Residents' fears center on safety, possible backlash

March 10, 2008|Matti Friedman, Associated Press

JERUSALEM - When a Palestinian living in East Jerusalem killed eight people at a Jewish seminary, it endangered the fragile fabric of life in a city where people divided by distrust have nonetheless managed to get along.

The shooting was a shock to many Jerusalemites, not only because it followed a long period of relative quiet, but also because even in the peak years of Palestinian suicide bombings, Palestinians in East Jerusalem were largely bystanders.

In the aftermath, the city's Jews fear for their safety, while Palestinians are wary of a backlash.

About two-thirds of Jerusalem's 700,000 residents are Jews, and the rest are Palestinians who came under Israeli control when Israel captured the Jordanian-held eastern part of the city in 1967. Jerusalem's Arabs are not Israeli citizens but hold Israeli ID cards that allow them freedom of movement in the city and throughout Israel.

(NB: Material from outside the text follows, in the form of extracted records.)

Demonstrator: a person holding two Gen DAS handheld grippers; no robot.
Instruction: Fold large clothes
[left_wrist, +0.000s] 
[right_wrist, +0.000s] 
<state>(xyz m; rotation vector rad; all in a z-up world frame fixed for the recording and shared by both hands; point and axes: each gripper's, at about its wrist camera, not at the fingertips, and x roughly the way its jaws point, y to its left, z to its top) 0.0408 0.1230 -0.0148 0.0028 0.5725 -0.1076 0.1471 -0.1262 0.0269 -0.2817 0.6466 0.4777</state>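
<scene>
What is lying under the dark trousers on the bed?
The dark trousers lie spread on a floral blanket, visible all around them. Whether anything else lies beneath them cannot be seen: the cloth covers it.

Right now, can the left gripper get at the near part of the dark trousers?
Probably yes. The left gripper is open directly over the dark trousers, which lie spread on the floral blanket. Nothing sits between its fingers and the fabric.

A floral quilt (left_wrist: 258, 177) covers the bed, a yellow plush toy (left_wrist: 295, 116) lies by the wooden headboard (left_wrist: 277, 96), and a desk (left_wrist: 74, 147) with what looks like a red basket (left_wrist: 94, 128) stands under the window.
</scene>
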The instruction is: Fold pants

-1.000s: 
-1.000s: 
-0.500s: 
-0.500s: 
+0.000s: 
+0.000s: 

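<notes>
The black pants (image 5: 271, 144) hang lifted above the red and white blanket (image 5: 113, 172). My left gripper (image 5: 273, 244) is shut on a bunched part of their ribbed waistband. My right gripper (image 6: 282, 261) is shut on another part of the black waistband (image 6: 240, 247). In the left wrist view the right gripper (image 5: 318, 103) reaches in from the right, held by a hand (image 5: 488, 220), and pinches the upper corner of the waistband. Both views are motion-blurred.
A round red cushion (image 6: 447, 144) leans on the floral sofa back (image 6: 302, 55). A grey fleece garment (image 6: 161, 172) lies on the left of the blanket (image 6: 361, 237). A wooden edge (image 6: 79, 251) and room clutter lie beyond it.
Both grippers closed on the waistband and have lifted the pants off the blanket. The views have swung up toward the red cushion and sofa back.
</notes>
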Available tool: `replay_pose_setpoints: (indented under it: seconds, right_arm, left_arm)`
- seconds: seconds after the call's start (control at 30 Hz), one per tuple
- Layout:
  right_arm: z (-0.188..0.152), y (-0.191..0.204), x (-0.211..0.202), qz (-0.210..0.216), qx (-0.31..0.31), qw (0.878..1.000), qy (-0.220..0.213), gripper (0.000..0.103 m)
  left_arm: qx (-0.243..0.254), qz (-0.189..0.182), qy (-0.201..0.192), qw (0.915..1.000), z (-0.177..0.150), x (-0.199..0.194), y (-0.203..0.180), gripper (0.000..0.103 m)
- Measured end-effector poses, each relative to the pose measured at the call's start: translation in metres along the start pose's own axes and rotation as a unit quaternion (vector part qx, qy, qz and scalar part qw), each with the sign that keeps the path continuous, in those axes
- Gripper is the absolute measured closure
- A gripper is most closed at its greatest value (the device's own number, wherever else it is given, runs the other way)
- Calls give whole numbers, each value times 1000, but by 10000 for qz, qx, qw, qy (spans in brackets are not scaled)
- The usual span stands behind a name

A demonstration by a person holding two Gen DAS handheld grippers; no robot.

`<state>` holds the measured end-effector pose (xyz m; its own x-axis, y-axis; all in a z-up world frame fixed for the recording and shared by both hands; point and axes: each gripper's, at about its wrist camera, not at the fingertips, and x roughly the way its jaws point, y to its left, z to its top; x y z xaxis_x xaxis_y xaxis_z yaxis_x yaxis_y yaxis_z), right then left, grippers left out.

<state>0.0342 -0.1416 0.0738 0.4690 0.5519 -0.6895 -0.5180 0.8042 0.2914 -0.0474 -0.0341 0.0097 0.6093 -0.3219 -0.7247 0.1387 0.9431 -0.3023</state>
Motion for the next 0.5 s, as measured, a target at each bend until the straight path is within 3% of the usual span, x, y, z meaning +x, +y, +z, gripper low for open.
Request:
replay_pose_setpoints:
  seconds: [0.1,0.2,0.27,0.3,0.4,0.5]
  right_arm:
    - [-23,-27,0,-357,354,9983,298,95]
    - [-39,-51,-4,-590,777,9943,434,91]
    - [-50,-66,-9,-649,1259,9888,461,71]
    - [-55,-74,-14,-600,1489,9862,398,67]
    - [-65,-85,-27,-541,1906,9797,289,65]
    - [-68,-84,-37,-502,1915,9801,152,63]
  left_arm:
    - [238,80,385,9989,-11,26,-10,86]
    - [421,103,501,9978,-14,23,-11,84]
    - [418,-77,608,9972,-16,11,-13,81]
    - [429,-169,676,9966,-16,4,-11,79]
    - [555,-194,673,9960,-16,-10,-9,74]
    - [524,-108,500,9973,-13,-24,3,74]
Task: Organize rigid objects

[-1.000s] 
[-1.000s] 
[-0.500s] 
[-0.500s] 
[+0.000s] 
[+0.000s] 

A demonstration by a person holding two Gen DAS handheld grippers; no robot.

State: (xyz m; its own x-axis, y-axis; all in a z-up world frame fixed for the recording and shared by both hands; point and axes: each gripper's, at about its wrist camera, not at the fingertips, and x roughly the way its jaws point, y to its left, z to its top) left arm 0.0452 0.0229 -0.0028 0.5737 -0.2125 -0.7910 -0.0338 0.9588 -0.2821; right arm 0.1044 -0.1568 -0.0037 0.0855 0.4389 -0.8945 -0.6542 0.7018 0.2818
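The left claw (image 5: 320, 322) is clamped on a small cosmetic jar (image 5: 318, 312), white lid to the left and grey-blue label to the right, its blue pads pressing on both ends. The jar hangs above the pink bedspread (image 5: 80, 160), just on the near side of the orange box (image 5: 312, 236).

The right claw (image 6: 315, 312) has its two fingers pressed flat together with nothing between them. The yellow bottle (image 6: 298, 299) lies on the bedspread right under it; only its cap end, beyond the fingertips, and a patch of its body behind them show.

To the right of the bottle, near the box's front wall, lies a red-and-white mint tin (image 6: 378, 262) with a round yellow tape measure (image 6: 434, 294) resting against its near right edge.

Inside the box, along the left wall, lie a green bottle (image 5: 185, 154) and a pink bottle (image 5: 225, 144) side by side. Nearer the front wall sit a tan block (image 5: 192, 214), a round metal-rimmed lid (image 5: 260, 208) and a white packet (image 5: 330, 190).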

One of them was Alaa Abu Dheim, 25, the gunman who crossed into Jewish Jerusalem with an assault rifle Thursday and killed seven teenagers and a 26-year-old in a library at the Mercaz Harav seminary. Abu Dheim was shot and killed on the scene.

Yesterday, three days after the first major Palestinian attack in the city since 2004, the division between the city's Arabs and Jews could not have seemed more stark.

At Abu Dheim's home in the neighborhood of Jabel Mukaber, his family received visitors and served food in a traditional mourning tent. Children proudly displayed posters with the attacker's photograph superimposed over the golden dome of the Al-Aqsa Mosque, Islam's third-holiest site, in Jerusalem's Old City.

Not far away, where Abu Dheim's neighborhood borders a Jewish one called East Talpiot, a small group of hard-line Jewish protesters tried to march on the home to tear the tent down, calling for the expulsion of Arabs from Jerusalem and from Israel. Some Israeli lawmakers were demanding physical separation between the city's Palestinians and Jews and for restrictions on the movement of Palestinian residents.

When a moderate Israeli Cabinet minister paid a condolence call to the seminary that was attacked, she was chased away with calls of "murderer" from hard-line religious protesters who oppose the Israeli government's peace talks with the Palestinians. The targeted school is an ideological center for religious hard-liners and the Jewish settlement movement in the West Bank.

Yesterday, Mohammed Faqeih, a 24-year-old from the Arab neighborhood of Beit Hanina, was back at his job in a vegetable stall in west Jerusalem's open-air market. But tempers ran high in the market immediately after the attack Thursday, he said, and he got into a fistfight with an incensed Jewish worker. He was still worried that someone might try to exact revenge.